For similar reasons, UK commercial vehicle (CV) manufacturing declined by -15.5% in 2020, with just 66,116 vans, trucks, taxis, buses and coaches produced. Similarly, UK engine manufacturing fell by -27.0% in 2020 to just over 1.8 million units, down from its usual 2.5 million plus level.


The UK new car market fell by almost a third (-29.4%) in 2020, with annual registrations dropping to 1,631,064 units, the lowest total since 1992. In contrast, registrations of electrified vehicles bucked the wider trends and reported record volumes and market shares, largely due to a surge in new product offerings.
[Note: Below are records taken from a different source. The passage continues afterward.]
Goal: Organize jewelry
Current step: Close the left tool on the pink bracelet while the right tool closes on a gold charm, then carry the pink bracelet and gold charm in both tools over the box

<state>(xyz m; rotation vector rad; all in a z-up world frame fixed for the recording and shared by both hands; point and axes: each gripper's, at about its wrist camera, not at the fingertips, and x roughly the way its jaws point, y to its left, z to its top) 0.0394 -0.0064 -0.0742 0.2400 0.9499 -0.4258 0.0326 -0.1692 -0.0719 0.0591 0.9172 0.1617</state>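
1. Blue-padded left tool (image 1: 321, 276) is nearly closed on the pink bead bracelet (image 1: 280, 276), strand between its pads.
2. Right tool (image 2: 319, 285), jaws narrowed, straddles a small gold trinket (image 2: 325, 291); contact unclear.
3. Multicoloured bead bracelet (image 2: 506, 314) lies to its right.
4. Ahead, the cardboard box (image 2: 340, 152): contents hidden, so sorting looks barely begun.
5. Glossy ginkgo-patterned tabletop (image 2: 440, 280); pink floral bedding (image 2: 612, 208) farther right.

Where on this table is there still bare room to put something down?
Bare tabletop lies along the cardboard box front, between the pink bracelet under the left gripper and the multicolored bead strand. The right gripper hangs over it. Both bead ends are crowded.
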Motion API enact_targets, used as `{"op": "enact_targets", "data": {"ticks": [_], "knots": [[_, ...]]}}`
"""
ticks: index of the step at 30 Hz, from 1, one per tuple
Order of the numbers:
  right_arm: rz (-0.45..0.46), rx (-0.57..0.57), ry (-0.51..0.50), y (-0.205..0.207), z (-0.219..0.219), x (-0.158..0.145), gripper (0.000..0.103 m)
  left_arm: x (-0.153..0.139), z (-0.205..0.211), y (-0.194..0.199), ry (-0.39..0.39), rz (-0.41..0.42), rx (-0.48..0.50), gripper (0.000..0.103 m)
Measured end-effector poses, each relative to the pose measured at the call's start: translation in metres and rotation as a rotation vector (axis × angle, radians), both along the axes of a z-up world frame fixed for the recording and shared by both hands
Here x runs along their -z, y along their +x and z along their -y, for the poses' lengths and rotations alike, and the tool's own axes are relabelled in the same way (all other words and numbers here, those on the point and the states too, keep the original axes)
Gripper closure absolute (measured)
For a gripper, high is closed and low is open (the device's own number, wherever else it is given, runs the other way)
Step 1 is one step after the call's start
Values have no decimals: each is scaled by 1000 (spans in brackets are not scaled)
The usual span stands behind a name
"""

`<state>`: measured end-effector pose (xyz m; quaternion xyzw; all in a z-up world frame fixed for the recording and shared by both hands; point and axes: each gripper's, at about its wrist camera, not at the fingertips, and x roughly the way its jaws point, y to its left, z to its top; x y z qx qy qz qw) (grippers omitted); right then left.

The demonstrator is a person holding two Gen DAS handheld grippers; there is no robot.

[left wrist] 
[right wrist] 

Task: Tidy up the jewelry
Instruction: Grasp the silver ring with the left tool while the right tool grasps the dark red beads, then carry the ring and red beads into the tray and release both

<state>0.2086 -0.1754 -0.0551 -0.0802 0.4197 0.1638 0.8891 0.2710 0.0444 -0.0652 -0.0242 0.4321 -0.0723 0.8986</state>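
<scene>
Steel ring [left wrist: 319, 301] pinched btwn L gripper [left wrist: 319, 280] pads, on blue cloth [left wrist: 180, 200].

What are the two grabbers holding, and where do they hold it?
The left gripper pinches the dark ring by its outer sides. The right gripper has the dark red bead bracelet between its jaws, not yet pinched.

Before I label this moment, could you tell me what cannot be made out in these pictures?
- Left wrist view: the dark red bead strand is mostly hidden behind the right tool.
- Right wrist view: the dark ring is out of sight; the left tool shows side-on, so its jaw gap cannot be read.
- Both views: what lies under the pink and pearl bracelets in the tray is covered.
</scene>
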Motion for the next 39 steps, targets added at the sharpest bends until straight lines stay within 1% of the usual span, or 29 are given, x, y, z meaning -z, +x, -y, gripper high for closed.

In 2020, battery electric vehicle (BEV) registrations rose by 185.9% to 108,205, to take a 6.6% share of the market (from 1.6% in 2019). This increase was reflected in a 44% increase in the number of BEV models available on the market. In the same period, plug-in hybrid electric vehicle (PHEV) registrations increased by 91.2%, after the number of models offered rose by more than 90% to 66,877 units and a 4.1% market share. Hybrid electric vehicles (HEVs) have seen a 12.1% rise in registrations in 2020 to push their market share from 4.3% to 6.8%. Mild hybrid electric vehicle (MHEV) registrations took an 11.0% share of the market in 2020.